# Problem statement:
Repeat exactly each line of the data provided below.

# Source material:
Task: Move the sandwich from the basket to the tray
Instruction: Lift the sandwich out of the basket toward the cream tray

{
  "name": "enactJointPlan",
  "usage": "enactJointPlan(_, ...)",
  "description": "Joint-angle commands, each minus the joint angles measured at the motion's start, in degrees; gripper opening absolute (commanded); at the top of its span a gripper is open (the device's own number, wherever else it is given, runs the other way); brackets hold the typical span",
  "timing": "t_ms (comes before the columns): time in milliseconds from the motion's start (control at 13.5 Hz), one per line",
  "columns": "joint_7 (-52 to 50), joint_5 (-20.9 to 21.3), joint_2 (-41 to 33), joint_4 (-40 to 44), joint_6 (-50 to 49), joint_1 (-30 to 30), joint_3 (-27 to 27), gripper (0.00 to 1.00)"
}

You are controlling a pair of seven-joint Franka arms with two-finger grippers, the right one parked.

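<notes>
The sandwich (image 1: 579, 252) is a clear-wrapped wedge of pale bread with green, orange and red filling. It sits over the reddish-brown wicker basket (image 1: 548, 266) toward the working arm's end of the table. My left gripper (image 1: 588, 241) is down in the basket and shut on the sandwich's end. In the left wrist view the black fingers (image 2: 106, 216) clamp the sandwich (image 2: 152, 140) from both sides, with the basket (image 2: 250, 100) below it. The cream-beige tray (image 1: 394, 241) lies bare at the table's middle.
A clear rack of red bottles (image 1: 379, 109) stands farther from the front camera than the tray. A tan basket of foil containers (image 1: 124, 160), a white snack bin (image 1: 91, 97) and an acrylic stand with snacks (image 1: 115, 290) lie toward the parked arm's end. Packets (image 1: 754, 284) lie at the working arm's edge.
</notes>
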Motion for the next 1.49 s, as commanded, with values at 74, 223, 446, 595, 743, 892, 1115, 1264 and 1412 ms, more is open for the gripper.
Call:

# Exercise solution:
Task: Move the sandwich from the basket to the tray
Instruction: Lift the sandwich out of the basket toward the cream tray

{
  "name": "enactJointPlan",
  "usage": "enactJointPlan(_, ...)",
  "description": "Joint-angle commands, each minus the joint angles measured at the motion's start, in degrees; gripper opening absolute (commanded); at the top of its span a gripper is open (the device's own number, wherever else it is given, runs the other way); brackets hold the typical span",
  "timing": "t_ms (comes before the columns): time in milliseconds from the motion's start (control at 13.5 Hz), one per line",
  "columns": "joint_7 (-52 to 50), joint_5 (-20.9 to 21.3), joint_2 (-41 to 33), joint_4 (-40 to 44), joint_6 (-50 to 49), joint_1 (-30 to 30), joint_3 (-27 to 27), gripper (0.00 to 1.00)"
}

You are controlling a pair of seven-joint Franka arms with two-finger grippers, the right one parked.

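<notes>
The sandwich (image 1: 579, 252) is a clear-wrapped wedge of pale bread with green, orange and red filling. It sits over the reddish-brown wicker basket (image 1: 548, 266) toward the working arm's end of the table. My left gripper (image 1: 588, 241) is down in the basket and shut on the sandwich's end. In the left wrist view the black fingers (image 2: 106, 216) clamp the sandwich (image 2: 152, 140) from both sides, with the basket (image 2: 250, 100) below it. The cream-beige tray (image 1: 394, 241) lies bare at the table's middle.
A clear rack of red bottles (image 1: 379, 109) stands farther from the front camera than the tray. A tan basket of foil containers (image 1: 124, 160), a white snack bin (image 1: 91, 97) and an acrylic stand with snacks (image 1: 115, 290) lie toward the parked arm's end. Packets (image 1: 754, 284) lie at the working arm's edge.
</notes>
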Motion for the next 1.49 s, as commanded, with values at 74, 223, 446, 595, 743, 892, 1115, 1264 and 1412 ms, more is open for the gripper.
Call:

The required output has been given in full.